§ Required action: Transcribe every record exactly as it appears.

§ Given records:
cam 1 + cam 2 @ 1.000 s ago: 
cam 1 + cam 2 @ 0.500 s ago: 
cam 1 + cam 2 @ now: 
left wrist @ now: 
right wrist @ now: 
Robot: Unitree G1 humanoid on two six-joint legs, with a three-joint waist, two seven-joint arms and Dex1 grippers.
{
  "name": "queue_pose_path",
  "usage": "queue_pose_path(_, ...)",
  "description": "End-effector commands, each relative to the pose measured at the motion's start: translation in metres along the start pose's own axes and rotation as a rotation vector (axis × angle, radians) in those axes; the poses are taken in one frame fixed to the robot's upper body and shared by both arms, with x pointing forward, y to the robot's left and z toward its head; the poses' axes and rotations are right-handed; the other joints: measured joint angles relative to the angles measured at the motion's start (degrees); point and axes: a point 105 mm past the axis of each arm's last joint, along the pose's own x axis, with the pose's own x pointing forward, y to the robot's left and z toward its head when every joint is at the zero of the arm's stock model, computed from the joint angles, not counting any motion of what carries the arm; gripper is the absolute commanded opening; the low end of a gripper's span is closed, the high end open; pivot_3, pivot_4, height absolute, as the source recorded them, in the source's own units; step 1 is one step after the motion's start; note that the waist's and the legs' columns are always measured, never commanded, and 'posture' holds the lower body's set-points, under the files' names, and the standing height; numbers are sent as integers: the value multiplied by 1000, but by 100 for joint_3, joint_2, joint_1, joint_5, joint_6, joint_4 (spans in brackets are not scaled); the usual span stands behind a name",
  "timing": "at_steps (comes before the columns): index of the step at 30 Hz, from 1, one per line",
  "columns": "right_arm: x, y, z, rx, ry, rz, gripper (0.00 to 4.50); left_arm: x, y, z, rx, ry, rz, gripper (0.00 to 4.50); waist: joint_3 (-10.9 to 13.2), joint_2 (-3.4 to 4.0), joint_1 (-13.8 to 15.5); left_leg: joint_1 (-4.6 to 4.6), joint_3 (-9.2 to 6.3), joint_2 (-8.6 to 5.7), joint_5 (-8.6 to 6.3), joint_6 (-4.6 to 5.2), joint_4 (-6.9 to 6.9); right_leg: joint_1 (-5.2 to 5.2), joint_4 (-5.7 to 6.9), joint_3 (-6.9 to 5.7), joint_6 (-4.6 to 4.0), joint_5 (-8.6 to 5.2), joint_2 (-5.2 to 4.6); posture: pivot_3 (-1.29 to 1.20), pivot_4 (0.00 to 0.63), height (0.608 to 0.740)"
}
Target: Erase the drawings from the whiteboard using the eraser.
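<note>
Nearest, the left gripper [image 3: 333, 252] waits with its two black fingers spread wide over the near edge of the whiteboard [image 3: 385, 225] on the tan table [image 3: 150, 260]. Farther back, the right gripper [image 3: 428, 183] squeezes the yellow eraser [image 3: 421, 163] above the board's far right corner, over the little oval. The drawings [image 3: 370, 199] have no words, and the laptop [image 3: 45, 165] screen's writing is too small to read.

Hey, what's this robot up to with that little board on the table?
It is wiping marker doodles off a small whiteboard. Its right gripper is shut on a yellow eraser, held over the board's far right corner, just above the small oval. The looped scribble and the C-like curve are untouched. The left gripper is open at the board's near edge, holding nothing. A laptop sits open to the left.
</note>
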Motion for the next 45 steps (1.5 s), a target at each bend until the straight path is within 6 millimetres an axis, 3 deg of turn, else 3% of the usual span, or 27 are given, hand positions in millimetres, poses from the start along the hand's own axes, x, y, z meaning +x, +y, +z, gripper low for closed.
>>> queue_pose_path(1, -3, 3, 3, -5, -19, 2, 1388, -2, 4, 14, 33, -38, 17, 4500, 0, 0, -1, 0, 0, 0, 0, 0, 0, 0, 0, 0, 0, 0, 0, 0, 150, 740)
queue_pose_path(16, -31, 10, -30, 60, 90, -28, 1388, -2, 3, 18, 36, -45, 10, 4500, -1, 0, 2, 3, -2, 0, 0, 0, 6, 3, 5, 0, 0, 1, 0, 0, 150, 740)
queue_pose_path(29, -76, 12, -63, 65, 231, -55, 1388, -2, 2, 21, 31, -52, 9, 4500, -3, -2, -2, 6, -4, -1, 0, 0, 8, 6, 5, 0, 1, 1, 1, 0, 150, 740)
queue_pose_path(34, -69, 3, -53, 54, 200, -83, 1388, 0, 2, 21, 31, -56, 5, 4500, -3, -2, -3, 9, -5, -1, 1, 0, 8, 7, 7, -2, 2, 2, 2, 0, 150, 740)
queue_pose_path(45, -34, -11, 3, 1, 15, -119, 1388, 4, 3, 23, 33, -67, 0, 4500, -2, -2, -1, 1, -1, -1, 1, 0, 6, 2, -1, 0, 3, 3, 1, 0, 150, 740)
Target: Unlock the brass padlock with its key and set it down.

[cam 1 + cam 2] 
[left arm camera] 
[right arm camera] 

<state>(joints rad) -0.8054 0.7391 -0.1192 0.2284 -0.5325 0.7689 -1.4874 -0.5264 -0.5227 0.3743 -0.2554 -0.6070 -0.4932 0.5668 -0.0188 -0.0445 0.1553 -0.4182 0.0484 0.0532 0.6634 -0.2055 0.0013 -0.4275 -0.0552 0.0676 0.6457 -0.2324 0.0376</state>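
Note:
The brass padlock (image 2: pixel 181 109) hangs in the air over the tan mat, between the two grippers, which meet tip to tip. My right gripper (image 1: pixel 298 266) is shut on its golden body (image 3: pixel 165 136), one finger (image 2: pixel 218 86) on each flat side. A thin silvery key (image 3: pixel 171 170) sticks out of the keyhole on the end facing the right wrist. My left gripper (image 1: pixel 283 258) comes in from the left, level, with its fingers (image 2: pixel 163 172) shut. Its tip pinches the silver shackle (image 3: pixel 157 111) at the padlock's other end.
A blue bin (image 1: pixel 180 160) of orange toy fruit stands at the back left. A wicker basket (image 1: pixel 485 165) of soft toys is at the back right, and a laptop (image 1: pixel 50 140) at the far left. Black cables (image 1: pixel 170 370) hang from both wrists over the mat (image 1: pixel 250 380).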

§ Exercise response:
cam 1 + cam 2 @ 1.000 s ago: 
cam 1 + cam 2 @ 0.500 s ago: 
cam 1 + cam 2 @ now: 
left wrist @ now: 
right wrist @ now: 
Robot: Unitree G1 humanoid on two six-joint legs, with a three-joint waist, two seven-joint arms and Dex1 grippers.
{
  "name": "queue_pose_path",
  "usage": "queue_pose_path(_, ...)",
  "description": "End-effector commands, each relative to the pose measured at the motion's start: translation in metres along the start pose's own axes and rotation as a rotation vector (axis × angle, radians) in those axes; the poses are taken in one frame fixed to the robot's upper body and shared by both arms, with x pointing forward, y to the robot's left and z toward its head; the poses' axes and rotations are right-handed; the other joints: measured joint angles relative to the angles measured at the motion's start (degrees); point and axes: a point 105 mm past the axis of each arm's last joint, along the pose's own x axis, with the pose's own x pointing forward, y to the robot's left and z toward its head when every joint is at the zero of the arm's stock model, computed from the joint angles, not counting any motion of what carries the arm; gripper is the absolute commanded opening; the low end of a gripper's span is closed, the high end open; pivot_3, pivot_4, height absolute, as the source recorded them, in the source's own units; step 1 is one step after the motion's start; note that the waist's and the legs' columns are always measured, never commanded, and 'posture' holds the lower body's set-points, under the files' names, and the standing height; numbers are sent as integers: the value multiplied by 1000, but by 100 for joint_3, joint_2, joint_1, joint_5, joint_6, joint_4 (spans in brackets are not scaled); the usual span stands behind a name",
  "timing": "at_steps (comes before the columns): index of the step at 30 Hz, from 1, one per line",
  "columns": "right_arm: x, y, z, rx, ry, rz, gripper (0.00 to 4.50); left_arm: x, y, z, rx, ry, rz, gripper (0.00 to 4.50); waist: joint_3 (-10.9 to 13.2), joint_2 (-3.4 to 4.0), joint_1 (-13.8 to 15.5); left_leg: joint_1 (-4.6 to 4.6), joint_3 (-9.2 to 6.3), joint_2 (-8.6 to 5.7), joint_5 (-8.6 to 6.3), joint_6 (-4.6 to 5.2), joint_4 (-6.9 to 6.9); right_leg: joint_1 (-5.2 to 5.2), joint_4 (-5.7 to 6.9), joint_3 (-6.9 to 5.7), joint_6 (-4.6 to 4.0), joint_5 (-8.6 to 5.2), joint_2 (-5.2 to 4.6); posture: pivot_3 (-1.29 to 1.20), pivot_4 (0.00 to 0.63), height (0.608 to 0.740)"
}
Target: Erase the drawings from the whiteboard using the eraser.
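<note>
Nearest, the left gripper [image 3: 333, 252] waits with its two black fingers spread wide over the near edge of the whiteboard [image 3: 385, 225] on the tan table [image 3: 150, 260]. Farther back, the right gripper [image 3: 428, 183] squeezes the yellow eraser [image 3: 421, 163] above the board's far right corner, over the little oval. The drawings [image 3: 370, 199] have no words, and the laptop [image 3: 45, 165] screen's writing is too small to read.

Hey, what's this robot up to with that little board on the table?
It is wiping marker doodles off a small whiteboard. Its right gripper is shut on a yellow eraser, held over the board's far right corner, just above the small oval. The looped scribble and the C-like curve are untouched. The left gripper is open at the board's near edge, holding nothing. A laptop sits open to the left.
</note>
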Motion for the next 45 steps (1.5 s), a target at each bend until the straight path is within 6 millimetres an axis, 3 deg of turn, else 3% of the usual span, or 27 are given, hand positions in millimetres, poses from the start along the hand's own axes, x, y, z meaning +x, +y, +z, gripper low for closed.
>>> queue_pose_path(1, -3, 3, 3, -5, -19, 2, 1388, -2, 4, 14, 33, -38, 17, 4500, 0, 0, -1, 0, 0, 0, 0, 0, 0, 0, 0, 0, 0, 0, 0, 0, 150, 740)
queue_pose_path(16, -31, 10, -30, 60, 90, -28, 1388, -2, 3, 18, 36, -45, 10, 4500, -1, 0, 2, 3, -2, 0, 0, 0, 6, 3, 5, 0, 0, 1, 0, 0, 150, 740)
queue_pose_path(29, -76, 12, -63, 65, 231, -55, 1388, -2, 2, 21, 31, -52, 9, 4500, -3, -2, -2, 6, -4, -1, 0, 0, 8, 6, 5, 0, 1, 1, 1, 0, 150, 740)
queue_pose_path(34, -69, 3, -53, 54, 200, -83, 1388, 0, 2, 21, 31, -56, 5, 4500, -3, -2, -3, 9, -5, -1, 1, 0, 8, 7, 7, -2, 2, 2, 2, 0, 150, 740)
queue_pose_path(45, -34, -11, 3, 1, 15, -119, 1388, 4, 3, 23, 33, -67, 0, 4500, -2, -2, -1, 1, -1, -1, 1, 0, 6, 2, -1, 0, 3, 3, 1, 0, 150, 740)
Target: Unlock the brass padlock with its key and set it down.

[cam 1 + cam 2] 
[left arm camera] 
[right arm camera] 

<state>(joints rad) -0.8054 0.7391 -0.1192 0.2284 -0.5325 0.7689 -1.4874 -0.5264 -0.5227 0.3743 -0.2554 -0.6070 -0.4932 0.5668 -0.0188 -0.0445 0.1553 -0.4182 0.0484 0.0532 0.6634 -0.2055 0.0013 -0.4275 -0.0552 0.0676 0.6457 -0.2324 0.0376</state>
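Note:
The brass padlock (image 2: pixel 181 109) hangs in the air over the tan mat, between the two grippers, which meet tip to tip. My right gripper (image 1: pixel 298 266) is shut on its golden body (image 3: pixel 165 136), one finger (image 2: pixel 218 86) on each flat side. A thin silvery key (image 3: pixel 171 170) sticks out of the keyhole on the end facing the right wrist. My left gripper (image 1: pixel 283 258) comes in from the left, level, with its fingers (image 2: pixel 163 172) shut. Its tip pinches the silver shackle (image 3: pixel 157 111) at the padlock's other end.
A blue bin (image 1: pixel 180 160) of orange toy fruit stands at the back left. A wicker basket (image 1: pixel 485 165) of soft toys is at the back right, and a laptop (image 1: pixel 50 140) at the far left. Black cables (image 1: pixel 170 370) hang from both wrists over the mat (image 1: pixel 250 380).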

The work on this exercise is finished.